Barbed Wire

When we first moved here, I barely noticed the barbed wire.

We live in a small valley inside a World Heritage national park, north of Sydney. Steep sandstone ridges, ironbarks, bloodwoods and grey gums, caves and dry creek beds that only run after big rain. It’s pretty tough country — and it’s beautiful.

In the last century or so, people tried to turn this place into something it’s not. Trees were felled, the land was cleared, cattle brought in. Fences went up, strung with barbed wire from the valley floor to the ridge lines.

Long before any of that, this was Country cared for by First Nations people for thousands of years. They were pushed out so people like me could one day live here. I’m still learning what that really means.

When we bought this place nine years ago, we didn’t know much about it. We couldn’t yet see what belonged and what didn’t, which plants were native and which were intruders, where the old scars were. Over time, the land started to teach us, and we’ve slowly become more in tune with it.

About four years ago, we began the work of rewilding. Our neighbours had been caring for their place for over forty years, and our daughters, both ecologists, quietly kept nudging us to look again at how we were caring for this place.

The first big step was moving our cattle out of the valley. We’d grown attached to that little herd of seven — Wilson the bull, a true gentleman, and his girls roaming free. But this is no country for cattle. Their hooves pound the ground, flatten new shoots, don’t give much of a chance to whatever is trying to come back. So they went.

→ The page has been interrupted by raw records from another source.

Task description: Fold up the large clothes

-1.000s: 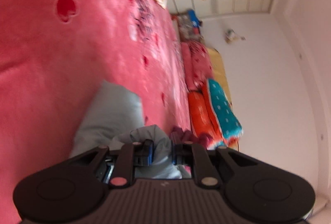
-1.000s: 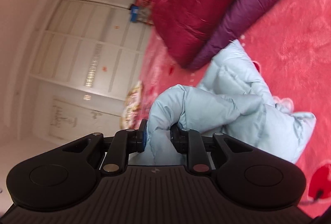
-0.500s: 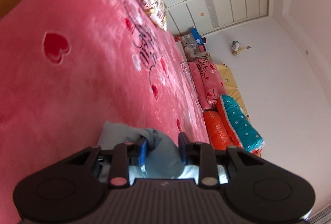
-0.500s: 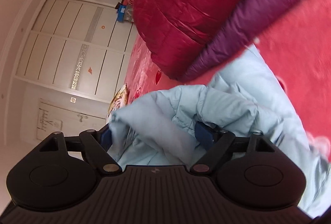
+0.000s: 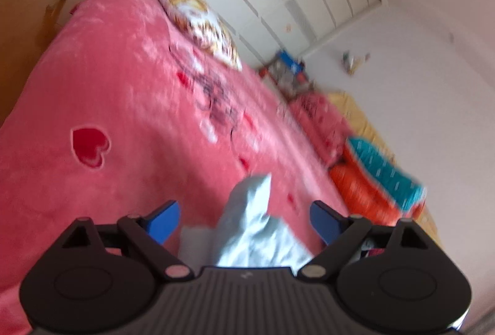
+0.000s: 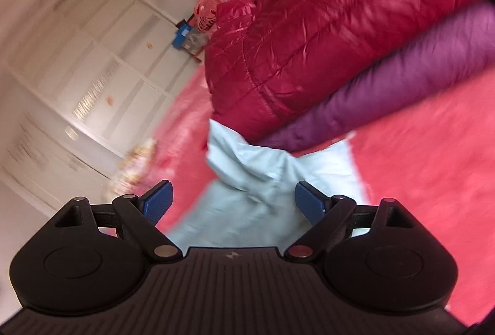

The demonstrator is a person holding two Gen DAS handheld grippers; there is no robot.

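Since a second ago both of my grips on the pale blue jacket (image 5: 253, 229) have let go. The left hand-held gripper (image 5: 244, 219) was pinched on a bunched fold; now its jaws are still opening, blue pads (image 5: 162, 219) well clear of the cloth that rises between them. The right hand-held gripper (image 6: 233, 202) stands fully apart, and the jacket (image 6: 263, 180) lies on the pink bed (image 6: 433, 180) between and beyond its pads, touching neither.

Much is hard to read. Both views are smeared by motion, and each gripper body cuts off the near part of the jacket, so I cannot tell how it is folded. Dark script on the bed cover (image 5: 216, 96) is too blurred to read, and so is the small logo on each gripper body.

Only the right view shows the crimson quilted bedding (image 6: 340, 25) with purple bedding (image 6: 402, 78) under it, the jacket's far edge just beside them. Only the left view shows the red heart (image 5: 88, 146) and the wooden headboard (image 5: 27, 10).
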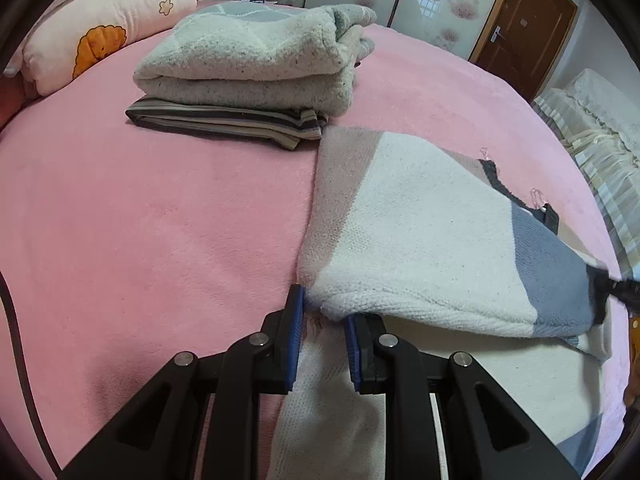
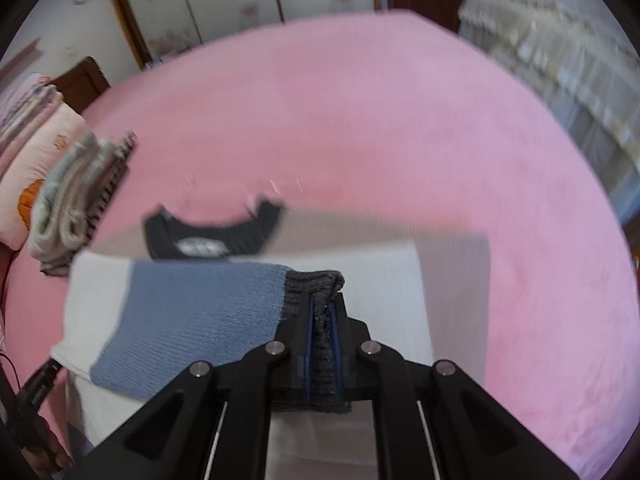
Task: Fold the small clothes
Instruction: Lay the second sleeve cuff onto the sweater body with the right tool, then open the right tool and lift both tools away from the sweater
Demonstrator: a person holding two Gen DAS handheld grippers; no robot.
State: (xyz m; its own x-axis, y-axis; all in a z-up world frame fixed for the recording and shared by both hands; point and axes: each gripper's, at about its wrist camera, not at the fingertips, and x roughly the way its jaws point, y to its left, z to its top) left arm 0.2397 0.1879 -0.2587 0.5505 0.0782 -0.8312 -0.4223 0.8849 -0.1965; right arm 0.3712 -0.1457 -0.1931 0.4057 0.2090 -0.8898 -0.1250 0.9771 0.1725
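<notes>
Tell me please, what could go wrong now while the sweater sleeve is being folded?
1. The right gripper pinches only the dark cuff of the sweater; the sleeve may slip out or stretch.
2. The left gripper has open jaws beside the sweater's edge, holding nothing, so the body may drag across the pink blanket.
3. The folded pile lies near; a wide swing could disturb it.

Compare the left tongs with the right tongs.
The left tongs stand open, blue pads apart, gripping nothing, by the fold of the white, grey and blue knitted sweater. The right tongs are shut on the sweater's dark grey ribbed cuff, holding the sleeve lifted. Both are black with blue pads.
</notes>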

With the cattle gone, the fences suddenly stood out. Without a purpose, they were just lines of rust and spikes cutting through the bush. We had hundreds of metres of barbed wire out there, catching on everything that tried to pass — wombats, wallabies, koalas, gliders, birds.

So we started taking the fences down. It was slow, heavy work. Cutting wire, rolling it up, dragging coils up and down the hill. Some of it had grown into trees. Some of it lay half-buried in the soil. With every section we took out, the place felt a little more open. You could look across and not see those hard, human lines any more.

Somewhere in that process, the barbed wire became more than just old fencing for me.

It made me think about the invisible fences I still live inside — ideas I took on, expectations I inherited, stories about where it feels “safe” to go and where it doesn’t — including writing this. They’re not made of wire, but they still shape my days.

Out here, when I see the rolls of wire lying by the shed, I keep asking myself:
What have I left in place just because it was already there?

I don’t have neat answers. For now, I’m just paying attention to what’s changing on the land, and in me.